Phoenix

Love bites
lovebites 2063 reads
posted
1 / 4

Are you a biter? During sex? Have you gotten so carried away in the throes of passion that you latched onto the nearest bit of flesh with your teeth?

Are or you the bitee (how the hell do you spell "bitee"...doesn't look right...anyone...anyone?) Are you the one who wakes up the next morning, walks into the bathroom with your shirt off, looks into the mirror and is startled completely awake, screaming "WHAT THE FUCK!!", shoulders and chest looking like victims of a werewolf attack?

Yeah, try explaining that to your doctor, the blue and yellow and purple bruises, and the perfect outlines of a human set of teeth.

"Gee doc, what can I say, I don't know where that came from."

"Gee doc, what can I say, I had my dog altered to have a human-like mouth."

"Gee doc, what can I say, I have a very flexible neck and like to taste my own blood."

Or just shrug your shoulders, without flinching from pain, and say, "Ehh."

Of course, the second doc said, "You must be the guy the girl who was just in here was talking about, the guy who keeps hitting bottom. My advice? Try something other than cowgirl for a while. That way, she won't hit bottom as easily and the biting should ease up."

Yeah, small family, the Army, especially when stationed on a hilltop in West Germany.

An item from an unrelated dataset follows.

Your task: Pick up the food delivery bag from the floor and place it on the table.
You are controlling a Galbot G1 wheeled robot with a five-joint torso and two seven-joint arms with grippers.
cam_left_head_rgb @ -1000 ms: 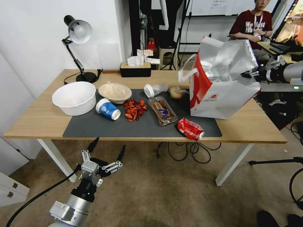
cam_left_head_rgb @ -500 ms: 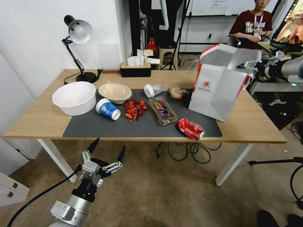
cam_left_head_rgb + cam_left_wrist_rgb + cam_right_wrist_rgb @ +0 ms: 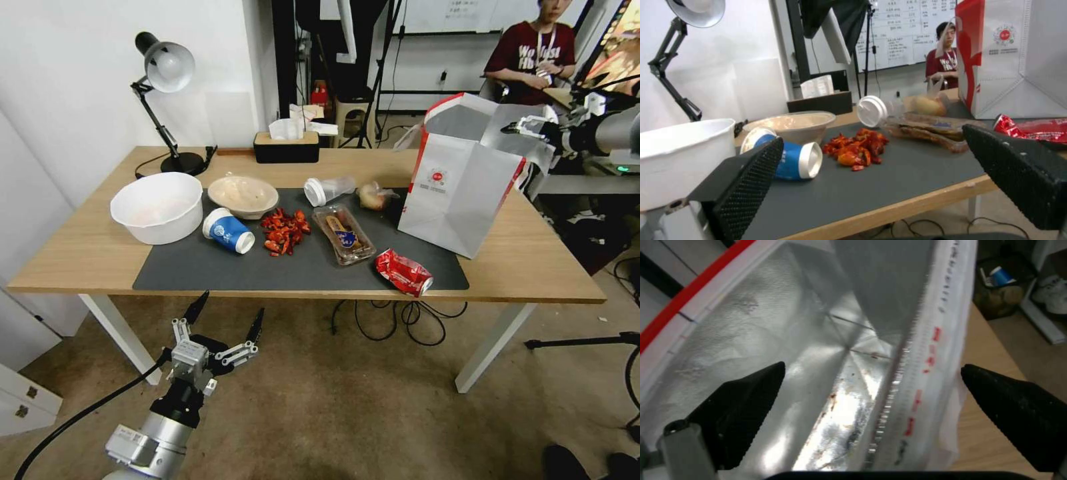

piranhad 23 Reviews 1668 reads
posted
2 / 4

I've never been a biter or a recipient of a bite ("bitee" is a reasonable spelling for that word, though), but I had to say that your message was a wonderful and amusing way to start my day.  Thanks for posting something to make me smile this morning.
Fred

Micro-Willy 1776 reads
posted
3 / 4

I always get the question: you in yet?

So, I never get bitten for bottoming
only a nibble during a reverse spooning,
but I so love pooning.

MW

JEFFREY 275 Reviews 4302 reads
posted
4 / 4

...I affectionately refer to the totally lovely Alicia as "The Animal."  She's sooo passionate, and a great biter (yep, I was a "bitee" the first time we met), too!